The opposite of fast fashion, this is a wardrobe. Fashion being cyclical, we wear the same styles that the women who came before us wore and, when fate gives us the chance, get to hear about the adventures they had in them. Wendy’s stories have kept coming, over the course of tapas lunches and Lebanese dinners, outings to hallowed Pimlico vintage emporiums and over glasses of Turkish red wine.

Wendy, a woman who makes a mean gazpacho, who has the best collection of hotel slippers of anyone I know, who, in her eighties, can still do a perfect eyeliner wing, has not only brought the 60s silk shift dresses and 70s pencil skirts I love to life – indeed, many of those I wear today were once hers – but has reminded me of vintage’s ability to transcend ages. She has reignited in me a desire to experiment with head-to-toe Ralph Lauren-inspired safari chic. To give the full-on leopard print and firetruck-red lipstick of 80s LA a whirl. And most importantly, to have fun in fashion that doesn’t cost the Earth.

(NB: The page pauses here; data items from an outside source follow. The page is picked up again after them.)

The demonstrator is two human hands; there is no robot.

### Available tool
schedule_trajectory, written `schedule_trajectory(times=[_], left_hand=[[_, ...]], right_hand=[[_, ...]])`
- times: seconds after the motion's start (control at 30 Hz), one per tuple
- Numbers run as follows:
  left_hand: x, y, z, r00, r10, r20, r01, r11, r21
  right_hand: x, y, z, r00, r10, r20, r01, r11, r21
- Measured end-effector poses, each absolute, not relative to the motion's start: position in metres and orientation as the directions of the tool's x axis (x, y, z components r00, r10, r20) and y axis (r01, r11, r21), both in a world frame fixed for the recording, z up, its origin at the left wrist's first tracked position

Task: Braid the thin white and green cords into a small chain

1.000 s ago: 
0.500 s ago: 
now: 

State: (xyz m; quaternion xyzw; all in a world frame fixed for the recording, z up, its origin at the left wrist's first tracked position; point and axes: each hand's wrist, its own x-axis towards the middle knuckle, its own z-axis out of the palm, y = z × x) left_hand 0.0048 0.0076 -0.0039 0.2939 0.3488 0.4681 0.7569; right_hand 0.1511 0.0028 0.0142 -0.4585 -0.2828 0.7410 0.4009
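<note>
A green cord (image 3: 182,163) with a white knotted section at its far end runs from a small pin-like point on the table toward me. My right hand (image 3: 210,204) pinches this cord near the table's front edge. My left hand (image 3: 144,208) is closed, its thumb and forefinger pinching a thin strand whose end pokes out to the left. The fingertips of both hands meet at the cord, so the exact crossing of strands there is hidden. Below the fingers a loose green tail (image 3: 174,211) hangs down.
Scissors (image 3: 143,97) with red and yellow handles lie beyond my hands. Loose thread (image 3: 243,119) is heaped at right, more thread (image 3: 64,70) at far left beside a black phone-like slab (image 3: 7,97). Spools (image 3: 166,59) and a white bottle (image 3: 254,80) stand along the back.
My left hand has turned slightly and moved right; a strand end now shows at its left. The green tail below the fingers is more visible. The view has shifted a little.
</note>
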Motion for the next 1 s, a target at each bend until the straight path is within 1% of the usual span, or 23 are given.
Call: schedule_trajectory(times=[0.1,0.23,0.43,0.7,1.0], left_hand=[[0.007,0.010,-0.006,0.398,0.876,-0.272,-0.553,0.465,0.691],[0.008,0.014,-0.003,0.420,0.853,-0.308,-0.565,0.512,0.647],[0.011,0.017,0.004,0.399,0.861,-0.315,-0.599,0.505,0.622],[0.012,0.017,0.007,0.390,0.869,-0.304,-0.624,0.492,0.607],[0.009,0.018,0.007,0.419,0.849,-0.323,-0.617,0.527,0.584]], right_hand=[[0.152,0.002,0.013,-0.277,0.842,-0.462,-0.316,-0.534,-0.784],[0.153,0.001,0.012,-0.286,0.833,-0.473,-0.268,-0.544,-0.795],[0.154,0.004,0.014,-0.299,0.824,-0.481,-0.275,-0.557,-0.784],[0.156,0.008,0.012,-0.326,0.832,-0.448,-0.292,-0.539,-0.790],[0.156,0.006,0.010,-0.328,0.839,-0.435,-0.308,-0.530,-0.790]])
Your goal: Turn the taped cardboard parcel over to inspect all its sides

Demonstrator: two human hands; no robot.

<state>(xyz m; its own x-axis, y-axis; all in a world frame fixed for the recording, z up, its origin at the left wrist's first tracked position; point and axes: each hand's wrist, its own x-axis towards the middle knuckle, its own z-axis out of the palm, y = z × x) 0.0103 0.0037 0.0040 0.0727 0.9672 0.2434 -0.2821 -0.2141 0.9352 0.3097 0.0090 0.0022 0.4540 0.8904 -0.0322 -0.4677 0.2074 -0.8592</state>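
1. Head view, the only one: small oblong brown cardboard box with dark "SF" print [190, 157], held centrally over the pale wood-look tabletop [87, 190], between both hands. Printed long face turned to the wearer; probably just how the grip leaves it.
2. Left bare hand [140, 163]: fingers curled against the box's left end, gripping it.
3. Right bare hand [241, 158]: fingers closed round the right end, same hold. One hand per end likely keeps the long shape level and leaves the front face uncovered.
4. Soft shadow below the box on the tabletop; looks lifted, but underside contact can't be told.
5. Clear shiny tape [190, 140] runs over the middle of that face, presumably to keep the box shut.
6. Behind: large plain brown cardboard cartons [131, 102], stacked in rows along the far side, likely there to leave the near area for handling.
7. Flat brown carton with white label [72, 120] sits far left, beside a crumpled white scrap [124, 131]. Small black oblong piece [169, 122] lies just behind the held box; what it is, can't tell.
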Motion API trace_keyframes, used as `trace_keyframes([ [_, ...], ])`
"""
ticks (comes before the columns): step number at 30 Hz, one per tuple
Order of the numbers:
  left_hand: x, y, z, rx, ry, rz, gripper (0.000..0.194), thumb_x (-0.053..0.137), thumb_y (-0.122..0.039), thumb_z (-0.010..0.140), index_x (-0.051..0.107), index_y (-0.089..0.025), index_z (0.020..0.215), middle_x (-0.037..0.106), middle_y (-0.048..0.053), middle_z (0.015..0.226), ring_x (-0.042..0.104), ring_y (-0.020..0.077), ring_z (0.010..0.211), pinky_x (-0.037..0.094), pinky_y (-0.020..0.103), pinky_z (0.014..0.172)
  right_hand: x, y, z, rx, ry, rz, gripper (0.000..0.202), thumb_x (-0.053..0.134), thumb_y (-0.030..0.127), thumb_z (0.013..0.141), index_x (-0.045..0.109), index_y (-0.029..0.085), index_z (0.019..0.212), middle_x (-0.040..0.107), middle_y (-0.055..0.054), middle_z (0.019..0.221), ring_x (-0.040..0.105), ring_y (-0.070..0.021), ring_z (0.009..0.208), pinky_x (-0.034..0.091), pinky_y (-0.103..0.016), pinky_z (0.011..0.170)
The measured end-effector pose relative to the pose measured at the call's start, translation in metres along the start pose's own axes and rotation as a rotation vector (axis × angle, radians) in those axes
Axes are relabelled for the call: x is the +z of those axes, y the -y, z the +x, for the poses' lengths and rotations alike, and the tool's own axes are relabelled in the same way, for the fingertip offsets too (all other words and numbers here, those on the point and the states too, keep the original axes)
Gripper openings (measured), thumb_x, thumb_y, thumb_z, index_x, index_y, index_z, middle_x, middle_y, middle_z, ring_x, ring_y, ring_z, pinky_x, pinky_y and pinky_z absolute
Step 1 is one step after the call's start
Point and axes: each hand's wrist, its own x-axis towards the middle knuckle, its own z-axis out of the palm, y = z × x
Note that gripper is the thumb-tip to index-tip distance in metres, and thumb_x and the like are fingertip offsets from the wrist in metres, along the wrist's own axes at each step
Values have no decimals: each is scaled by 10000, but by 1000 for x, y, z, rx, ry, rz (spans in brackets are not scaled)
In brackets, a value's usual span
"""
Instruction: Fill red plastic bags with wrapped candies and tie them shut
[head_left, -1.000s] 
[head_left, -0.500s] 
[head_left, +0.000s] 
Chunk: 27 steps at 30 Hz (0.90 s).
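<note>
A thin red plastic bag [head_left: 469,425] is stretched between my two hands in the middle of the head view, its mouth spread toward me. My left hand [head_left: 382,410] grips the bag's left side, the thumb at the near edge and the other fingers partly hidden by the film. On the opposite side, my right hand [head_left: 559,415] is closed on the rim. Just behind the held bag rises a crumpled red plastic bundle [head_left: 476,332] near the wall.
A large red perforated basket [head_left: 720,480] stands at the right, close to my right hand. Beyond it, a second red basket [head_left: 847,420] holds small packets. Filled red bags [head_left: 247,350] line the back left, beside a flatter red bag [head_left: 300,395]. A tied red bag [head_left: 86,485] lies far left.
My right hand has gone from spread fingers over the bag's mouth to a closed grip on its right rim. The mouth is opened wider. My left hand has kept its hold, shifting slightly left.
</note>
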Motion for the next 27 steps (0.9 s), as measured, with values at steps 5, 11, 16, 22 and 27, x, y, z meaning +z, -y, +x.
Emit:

Pimlico’s top vintage shops


Cave

A treasure trove of pre-loved fashion, artworks, furniture, books and bric-a-brac tucked away alongside a housing estate. Check out, also, its eclectic programme of exhibitions, workshops, lectures, readings, talks, events and launches.
81 Tachbrook Street, 020 7592 9155, cavepimlico.co.uk


Retromania

The dedicated vintage outpost of charity chain Fara, you never know what you’re going to find here. Browse hats, bags, scarves, dresses, menswear and memorabilia, along with iconic, high-end designer items.
6 Upper Tachbrook Street, 020 7630 7406, faracharityshops.org


Trinity Hospice Charity Shop

A large, well-organised charity shop with vibrant window displays and the opportunity to find the odd vintage gem among the mostly more modern stock. Particularly good for crafters, it also sells balls of wool, second-hand needles and knitting and dress patterns.